### What to produce
Only one span is wanted from the lines below: from the one with "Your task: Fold" up to and including the one with "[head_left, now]". Copy it exactly, without images.

Records from a dataset
──────────────────────────────

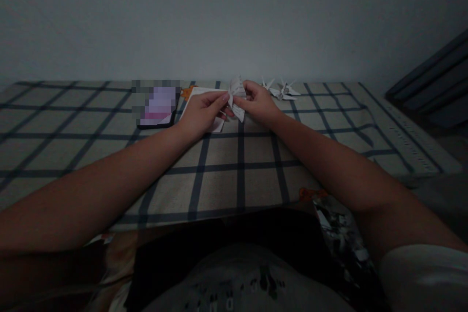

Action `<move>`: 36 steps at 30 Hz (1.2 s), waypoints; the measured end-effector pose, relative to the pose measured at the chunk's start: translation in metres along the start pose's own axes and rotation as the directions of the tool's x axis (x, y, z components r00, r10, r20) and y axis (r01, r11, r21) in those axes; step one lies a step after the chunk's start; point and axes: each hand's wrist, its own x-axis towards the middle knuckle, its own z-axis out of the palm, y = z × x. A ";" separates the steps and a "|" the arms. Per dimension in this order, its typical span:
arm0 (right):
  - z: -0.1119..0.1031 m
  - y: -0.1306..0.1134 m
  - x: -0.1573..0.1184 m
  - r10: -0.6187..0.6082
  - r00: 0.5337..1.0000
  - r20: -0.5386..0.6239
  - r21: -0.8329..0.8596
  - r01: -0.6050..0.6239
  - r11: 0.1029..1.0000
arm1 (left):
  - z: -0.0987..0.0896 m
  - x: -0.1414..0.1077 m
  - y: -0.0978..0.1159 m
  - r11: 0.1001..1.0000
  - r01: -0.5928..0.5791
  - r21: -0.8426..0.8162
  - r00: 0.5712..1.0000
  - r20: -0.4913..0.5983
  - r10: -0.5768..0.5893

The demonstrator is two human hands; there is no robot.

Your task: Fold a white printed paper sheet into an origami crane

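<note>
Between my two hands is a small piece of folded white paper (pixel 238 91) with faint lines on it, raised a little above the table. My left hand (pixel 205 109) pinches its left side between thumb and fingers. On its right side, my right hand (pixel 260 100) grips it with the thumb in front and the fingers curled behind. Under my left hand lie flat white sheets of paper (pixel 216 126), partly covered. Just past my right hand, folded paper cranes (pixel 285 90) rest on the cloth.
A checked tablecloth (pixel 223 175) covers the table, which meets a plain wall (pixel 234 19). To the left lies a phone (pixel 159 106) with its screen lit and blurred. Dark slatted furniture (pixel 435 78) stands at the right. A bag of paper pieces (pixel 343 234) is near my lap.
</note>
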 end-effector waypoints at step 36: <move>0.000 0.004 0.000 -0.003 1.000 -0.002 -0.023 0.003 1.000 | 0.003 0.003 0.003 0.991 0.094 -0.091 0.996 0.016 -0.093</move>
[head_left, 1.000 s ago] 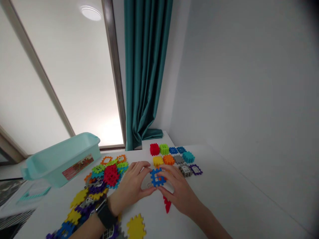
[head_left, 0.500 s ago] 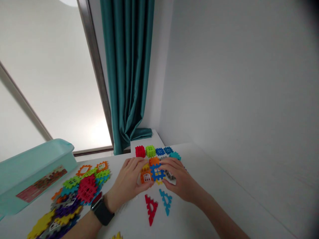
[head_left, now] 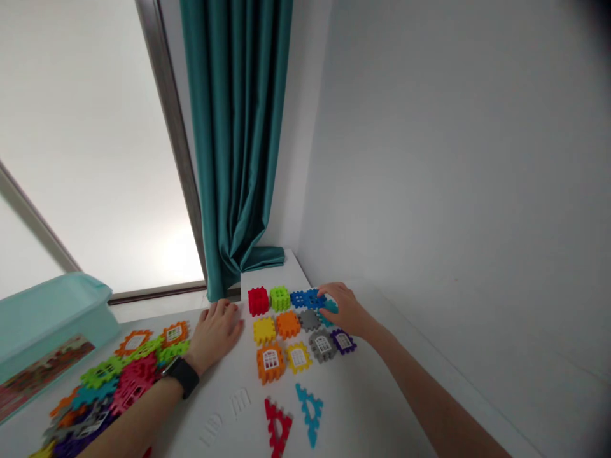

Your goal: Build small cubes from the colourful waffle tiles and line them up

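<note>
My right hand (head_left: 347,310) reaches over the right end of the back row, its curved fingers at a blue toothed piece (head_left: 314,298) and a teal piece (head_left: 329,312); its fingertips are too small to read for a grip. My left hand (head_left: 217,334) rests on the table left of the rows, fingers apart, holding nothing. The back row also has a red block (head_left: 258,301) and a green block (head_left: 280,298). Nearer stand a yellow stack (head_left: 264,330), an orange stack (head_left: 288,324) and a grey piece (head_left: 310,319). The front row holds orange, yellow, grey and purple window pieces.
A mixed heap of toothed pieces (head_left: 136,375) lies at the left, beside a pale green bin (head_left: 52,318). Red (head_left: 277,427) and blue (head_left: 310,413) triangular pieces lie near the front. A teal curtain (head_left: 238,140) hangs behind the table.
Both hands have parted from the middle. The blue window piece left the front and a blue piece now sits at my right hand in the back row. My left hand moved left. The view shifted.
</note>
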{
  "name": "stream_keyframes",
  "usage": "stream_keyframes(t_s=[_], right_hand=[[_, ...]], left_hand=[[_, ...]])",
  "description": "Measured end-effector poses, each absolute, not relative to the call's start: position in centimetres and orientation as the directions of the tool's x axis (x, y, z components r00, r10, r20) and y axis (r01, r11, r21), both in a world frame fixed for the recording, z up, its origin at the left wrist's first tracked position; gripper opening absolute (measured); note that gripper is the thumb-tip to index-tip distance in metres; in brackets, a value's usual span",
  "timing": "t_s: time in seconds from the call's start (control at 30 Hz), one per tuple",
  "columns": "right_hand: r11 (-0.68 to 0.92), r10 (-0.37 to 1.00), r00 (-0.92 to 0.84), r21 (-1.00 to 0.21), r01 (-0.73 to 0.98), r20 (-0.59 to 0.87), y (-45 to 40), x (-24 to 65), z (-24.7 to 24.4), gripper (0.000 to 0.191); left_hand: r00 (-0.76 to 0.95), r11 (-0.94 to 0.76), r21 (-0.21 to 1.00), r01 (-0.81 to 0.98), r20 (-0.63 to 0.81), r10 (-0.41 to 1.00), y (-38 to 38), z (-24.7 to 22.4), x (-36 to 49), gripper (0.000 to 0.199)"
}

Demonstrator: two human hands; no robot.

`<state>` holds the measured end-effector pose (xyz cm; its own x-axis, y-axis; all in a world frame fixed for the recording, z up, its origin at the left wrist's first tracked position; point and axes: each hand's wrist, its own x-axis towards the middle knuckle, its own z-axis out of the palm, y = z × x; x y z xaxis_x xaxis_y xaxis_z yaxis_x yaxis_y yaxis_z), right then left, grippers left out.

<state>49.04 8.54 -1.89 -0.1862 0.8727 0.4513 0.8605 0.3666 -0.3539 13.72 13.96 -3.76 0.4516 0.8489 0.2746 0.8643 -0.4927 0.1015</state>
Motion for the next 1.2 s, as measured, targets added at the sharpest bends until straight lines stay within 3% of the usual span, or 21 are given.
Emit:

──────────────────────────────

### Task answer
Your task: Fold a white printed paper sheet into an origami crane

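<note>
Between my two hands is a small piece of folded white paper (pixel 238 91) with faint lines on it, raised a little above the table. My left hand (pixel 205 109) pinches its left side between thumb and fingers. On its right side, my right hand (pixel 260 100) grips it with the thumb in front and the fingers curled behind. Under my left hand lie flat white sheets of paper (pixel 216 126), partly covered. Just past my right hand, folded paper cranes (pixel 285 90) rest on the cloth.
A checked tablecloth (pixel 223 175) covers the table, which meets a plain wall (pixel 234 19). To the left lies a phone (pixel 159 106) with its screen lit and blurred. Dark slatted furniture (pixel 435 78) stands at the right. A bag of paper pieces (pixel 343 234) is near my lap.
</note>
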 end-effector waypoints at step 36: <move>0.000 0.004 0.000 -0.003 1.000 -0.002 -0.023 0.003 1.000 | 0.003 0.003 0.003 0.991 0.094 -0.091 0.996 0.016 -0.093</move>
[head_left, 1.000 s ago] 
[head_left, 0.500 s ago] 
[head_left, now] 

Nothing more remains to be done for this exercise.